Hi everyone.
I have trained a PPO agend using:
tune.run(
run_or_experiment="PPO",
config={
"env": "Battery",
"num_gpus" : 1,
"num_workers": 13,
"num_cpus_per_worker": 1,
"train_batch_size": 1024,
"num_sgd_iter": 20,
'explore': True,
'exploration_config': {'type': 'StochasticSampling'},
},
stop={'episode_reward_mean': 0.15},
checkpoint_freq = 200,
local_dir = 'second_checkpoints'
)
I want to be able to load an agent from a checkpoint and display the actions associated with each step taken.
Previously, I used PPOTrainer, however i have used tune in order to distribute the training.
How can I extract the agent from the ray.tune checkpoint to perform a test and see what the actions taken look like?:
while not done:
action, state, logits = agent.compute_action(obs, state)
obs, reward, done, info = env.step(action)
episode_reward += reward
1 Like
Hey @Carterbouley , great question!
You can do this after tune completed training:
trained_trainer = PPOTrainer(config=config)
trained_trainer.restore("[your checkpoint]")
# Then your while loop:
while not done:
action, state, logits = trained_trainer.compute_action(obs, state)

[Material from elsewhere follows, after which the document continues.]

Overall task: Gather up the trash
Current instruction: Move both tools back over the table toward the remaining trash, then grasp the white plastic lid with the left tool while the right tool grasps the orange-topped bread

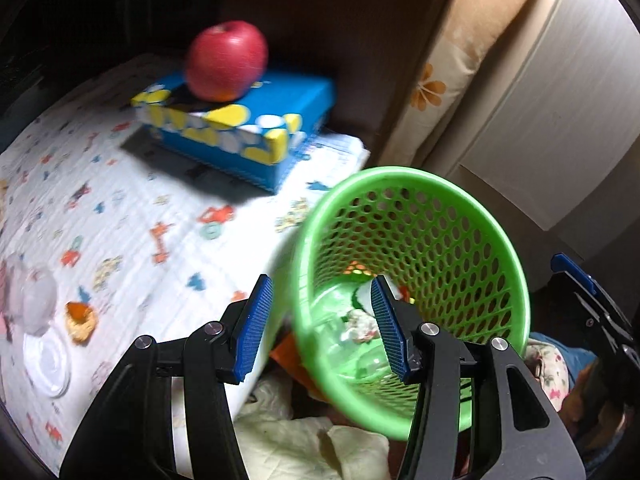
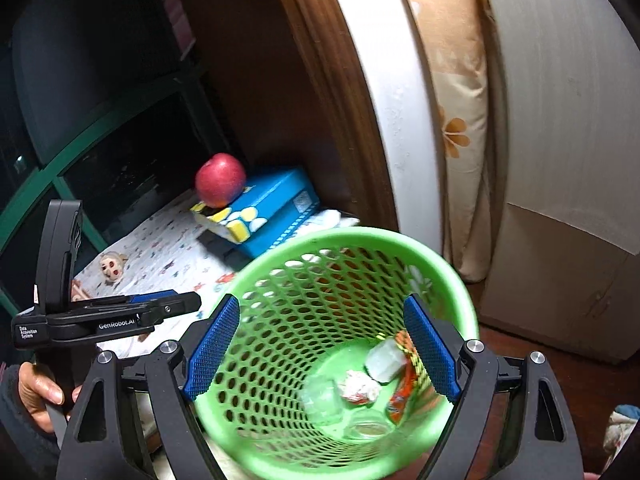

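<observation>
A green mesh waste basket [image 1: 448, 236] hangs tilted beside the edge of the patterned table cloth [image 1: 132, 216]. My left gripper [image 1: 320, 324] is open, with one finger outside the near rim and the other inside the basket. Inside lie crumpled wrappers and clear plastic cups [image 2: 360, 392]. My right gripper [image 2: 320, 352] is open, its fingers either side of the basket [image 2: 320, 280]. On the cloth at the left lie a clear plastic cup [image 1: 30, 304], a clear lid [image 1: 50, 360] and an orange-filled paper cup [image 1: 81, 320].
A red apple [image 1: 226, 60] rests on a blue and yellow box [image 1: 248, 128] at the back of the table. A small doll face [image 2: 112, 266] lies on the cloth. A floral curtain [image 2: 456, 132] and a white cabinet [image 2: 560, 280] stand to the right. Cloths lie below the basket.
</observation>
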Demonstrator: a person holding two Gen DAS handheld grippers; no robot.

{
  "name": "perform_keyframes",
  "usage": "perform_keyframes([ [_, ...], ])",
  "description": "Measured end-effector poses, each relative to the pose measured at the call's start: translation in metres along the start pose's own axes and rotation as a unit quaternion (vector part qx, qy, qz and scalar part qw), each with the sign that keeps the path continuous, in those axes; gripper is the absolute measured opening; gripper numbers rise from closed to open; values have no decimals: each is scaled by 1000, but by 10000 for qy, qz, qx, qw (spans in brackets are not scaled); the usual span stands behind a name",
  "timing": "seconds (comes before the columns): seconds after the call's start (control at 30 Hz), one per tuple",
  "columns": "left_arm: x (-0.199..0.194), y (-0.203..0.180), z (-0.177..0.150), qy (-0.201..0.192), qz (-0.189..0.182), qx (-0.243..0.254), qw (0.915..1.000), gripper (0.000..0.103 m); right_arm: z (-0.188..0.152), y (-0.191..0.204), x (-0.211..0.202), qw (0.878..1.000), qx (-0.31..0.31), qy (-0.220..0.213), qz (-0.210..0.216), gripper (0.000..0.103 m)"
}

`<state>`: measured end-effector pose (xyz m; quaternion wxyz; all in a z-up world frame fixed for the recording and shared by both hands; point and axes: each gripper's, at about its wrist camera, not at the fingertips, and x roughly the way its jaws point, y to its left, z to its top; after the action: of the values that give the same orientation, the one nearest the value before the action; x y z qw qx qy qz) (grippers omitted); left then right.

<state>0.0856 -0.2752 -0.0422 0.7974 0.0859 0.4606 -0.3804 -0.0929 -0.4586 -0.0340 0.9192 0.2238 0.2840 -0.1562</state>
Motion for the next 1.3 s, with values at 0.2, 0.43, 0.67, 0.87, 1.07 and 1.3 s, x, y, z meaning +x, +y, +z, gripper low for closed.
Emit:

obs, reward, done, info = env.step(action)
episode_reward += reward
3 Likes
Hi @sven1977 Sven,
Thanks so much for coming back to me. I was unsure if my config for tune is applicable for my config for PPOTrainer. I now get an error stating PPO object has no attribute ‘optimizer’.

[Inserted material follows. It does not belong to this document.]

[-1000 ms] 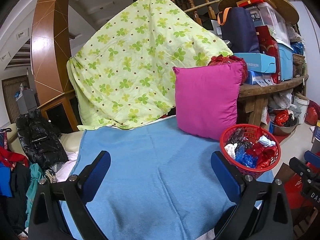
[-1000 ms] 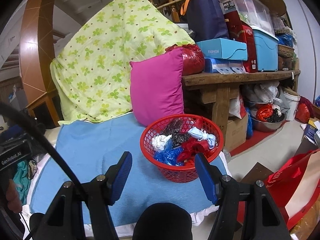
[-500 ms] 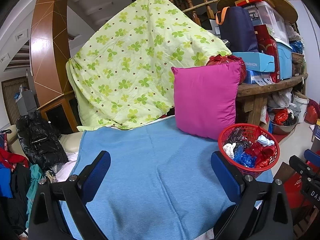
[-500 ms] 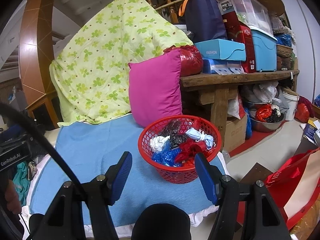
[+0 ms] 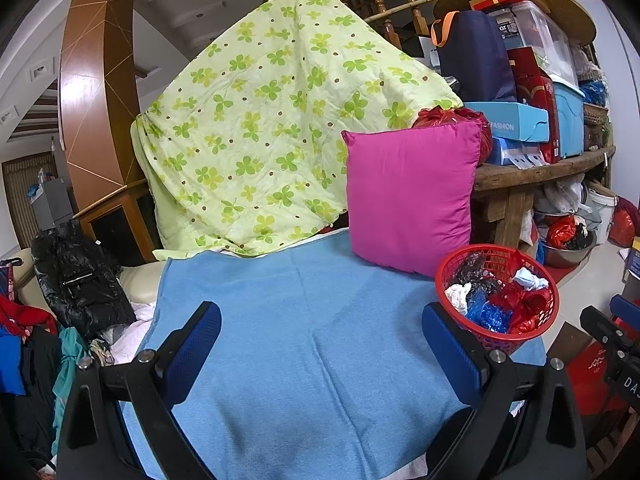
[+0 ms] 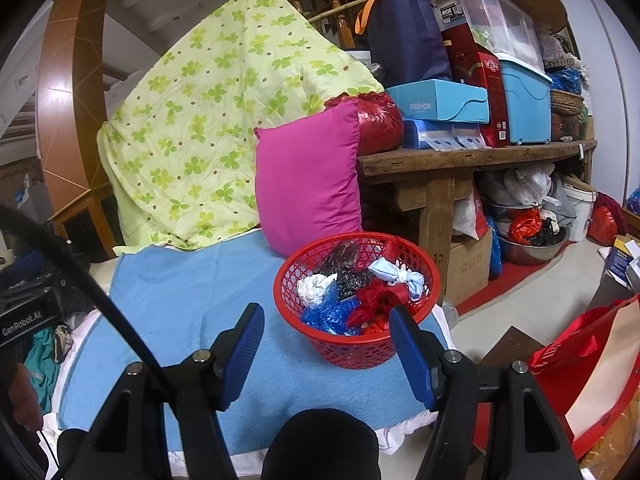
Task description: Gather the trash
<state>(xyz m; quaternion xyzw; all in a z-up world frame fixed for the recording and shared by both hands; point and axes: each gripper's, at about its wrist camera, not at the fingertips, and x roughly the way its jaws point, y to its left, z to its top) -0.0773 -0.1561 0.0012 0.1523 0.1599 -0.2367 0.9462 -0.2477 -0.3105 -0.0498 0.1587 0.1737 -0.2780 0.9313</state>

Is there a way to fix this that you know of?
Thanks in advance for your help!
The stack trace is here if it helps!
---------------------------------------------------------------------------
AttributeError Traceback (most recent call last)
<ipython-input-20-c721b7d26a42> in <module>
----> 1 trained_trainer.restore('checkpoint-12000')

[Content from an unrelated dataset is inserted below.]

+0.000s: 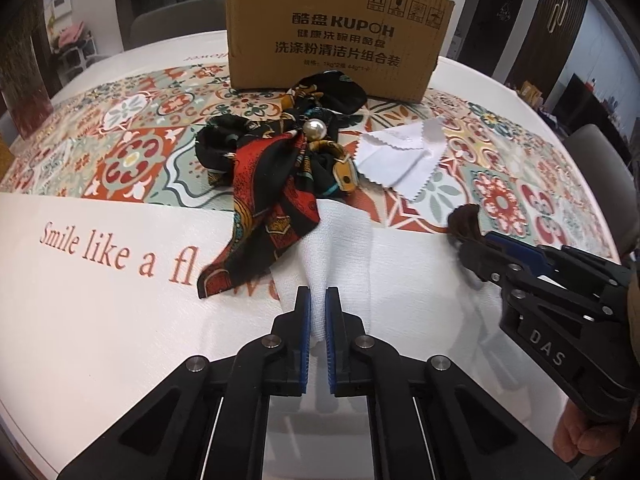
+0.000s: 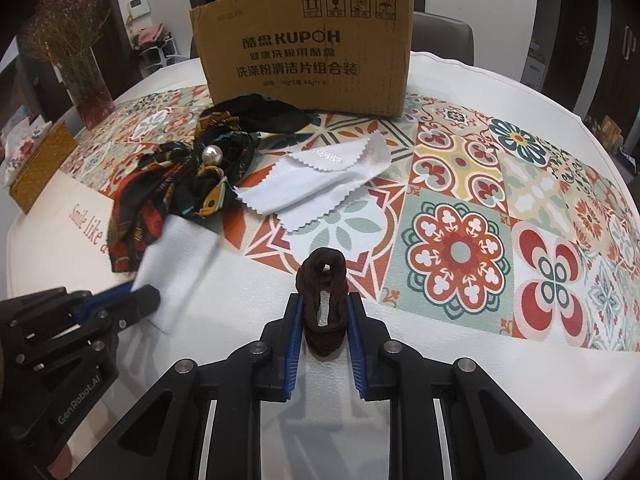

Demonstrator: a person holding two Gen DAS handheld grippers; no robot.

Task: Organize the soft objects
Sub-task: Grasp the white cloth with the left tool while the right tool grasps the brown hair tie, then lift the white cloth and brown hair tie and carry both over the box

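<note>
1. Covering the whole view, the round surface point(image 1: 100, 320) carries a white cloth with red lettering and a band of patterned tiles.
2. Far across it stands a cardboard box point(image 1: 336, 36), upright and printed on its near face.
3. Just in front of the box lies a dark patterned scarf point(image 1: 260, 168) with a pearl ornament, bunched in a heap; one end trails over a white towel point(image 1: 344, 248).
4. To the right of the scarf, a white cloth with pinked edges point(image 2: 316, 184) lies flat on the tiles.
5. The left gripper point(image 1: 318, 320) slants steeply down toward the near edge of the white towel; its jaws are clenched on a raised fold of that towel.
6. The right gripper point(image 2: 322, 320) slants down likewise, to the right of the left one and near it; its jaws grasp a brown hair tie point(image 2: 322, 300), which stands on edge between the blue pads, close to the tile band.
</note>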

~/Documents/rl_agent/ray-venv/lib/python3.8/site-packages/ray/tune/trainable.py in restore(self, checkpoint_path)
364 self.load_checkpoint(checkpoint_dict)
365 else:
--> 366 self.load_checkpoint(checkpoint_path)
367 self._time_since_restore = 0.0
368 self._timesteps_since_restore = 0
~/Documents/rl_agent/ray-venv/lib/python3.8/site-packages/ray/rllib/agents/trainer.py in load_checkpoint(self, checkpoint_path)
695 def load_checkpoint(self, checkpoint_path: str):
696 extra_data = pickle.load(open(checkpoint_path, "rb"))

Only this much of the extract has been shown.